Some mysteries remain, particularly around what China knew and when. When did the Chinese Government become aware that the virus was spreading, and when did it realise it was a leak? Was the taking offline of the Wuhan Institute of Virology coronavirus database on September 12th 2019 a signal that it already knew or suspected something then, or just part of the general secrecy around coronavirus research? Did the U.S. military know about a viral epidemic in Hubei province (of which Wuhan is capital) in November 2019? Was this Covid or seasonal flu? Why, after announcing the virus on December 31st, did China not lock down Wuhan until January 23rd – was this linked to a Government-backed report on January 24th which concluded human transmission was occurring (though equivocated on how efficient it was)? The same report also provided details on what it said were the first 41 Covid hospital patients in Wuhan during December, stating they were of median age 49, over two thirds had no underlying conditions and six (15%) died. Why were these patients so young and healthy compared to Covid patients elsewhere, and where were all the rest of the patients for a disease circulating globally throughout the autumn and winter? Why was the virus much milder elsewhere that winter, and the next deadly outbreaks were months later, in Italy and Iran – did Wuhan experience an unusually deadly but not very infectious local variant that winter (is this why the Chinese initially had doubts about how efficiently it spread)? So much about the initial reports from Wuhan don’t make sense, and indeed may be unreliable. Yet the reports from doctors like Li Wenliang on how they first encountered the virus in patients in late December seem credible.

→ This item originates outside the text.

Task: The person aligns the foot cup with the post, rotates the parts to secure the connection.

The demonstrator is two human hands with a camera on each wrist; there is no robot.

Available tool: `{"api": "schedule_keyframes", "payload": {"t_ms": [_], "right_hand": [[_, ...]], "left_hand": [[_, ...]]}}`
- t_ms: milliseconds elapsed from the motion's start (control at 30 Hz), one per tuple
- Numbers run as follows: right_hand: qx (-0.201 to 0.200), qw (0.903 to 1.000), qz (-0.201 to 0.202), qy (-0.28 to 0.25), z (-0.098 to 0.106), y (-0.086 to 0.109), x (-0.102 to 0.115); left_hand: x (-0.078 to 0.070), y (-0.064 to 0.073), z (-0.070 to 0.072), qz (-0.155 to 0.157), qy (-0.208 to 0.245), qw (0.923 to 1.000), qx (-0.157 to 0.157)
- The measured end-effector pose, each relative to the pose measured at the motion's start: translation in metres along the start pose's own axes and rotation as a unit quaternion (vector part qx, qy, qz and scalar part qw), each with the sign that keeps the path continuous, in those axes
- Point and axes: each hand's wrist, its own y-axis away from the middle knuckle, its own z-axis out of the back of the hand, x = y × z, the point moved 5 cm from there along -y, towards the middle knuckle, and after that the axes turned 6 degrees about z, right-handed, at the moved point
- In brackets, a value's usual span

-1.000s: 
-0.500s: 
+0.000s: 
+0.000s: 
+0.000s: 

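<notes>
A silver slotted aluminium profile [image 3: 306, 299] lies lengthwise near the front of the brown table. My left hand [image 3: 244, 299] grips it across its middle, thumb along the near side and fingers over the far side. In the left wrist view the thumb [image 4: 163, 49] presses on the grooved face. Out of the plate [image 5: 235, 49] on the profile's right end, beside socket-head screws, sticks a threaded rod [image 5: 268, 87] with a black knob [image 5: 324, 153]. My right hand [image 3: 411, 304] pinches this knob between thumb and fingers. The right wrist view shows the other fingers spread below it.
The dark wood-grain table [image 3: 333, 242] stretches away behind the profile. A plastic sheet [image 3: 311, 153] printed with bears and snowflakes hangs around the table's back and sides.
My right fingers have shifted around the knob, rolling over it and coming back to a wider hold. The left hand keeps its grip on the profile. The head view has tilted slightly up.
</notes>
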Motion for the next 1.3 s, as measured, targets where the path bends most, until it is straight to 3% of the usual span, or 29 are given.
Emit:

These open questions notwithstanding, the above seems to me to be the most plausible current explanation of what happened, taking into account all the available evidence.
A key takehome is it wasn’t just panic. The response to the COVID-19 pandemic represented the triumph of a pseudo-scientific biosecurity agenda that emerged in 2005 and has been pushed ever since by a well-organised, well-funded and well-embedded network of ideologues. These fanatics promote and perpetuate the ideas underpinning the draconian new approach by publishing them in leading journals, planting them in public policy and law, pushing them in the media and smearing those who dissent, however eminent or well-qualified.
This ideology is the enemy, and seeing it for what it is is the first step to defeating it.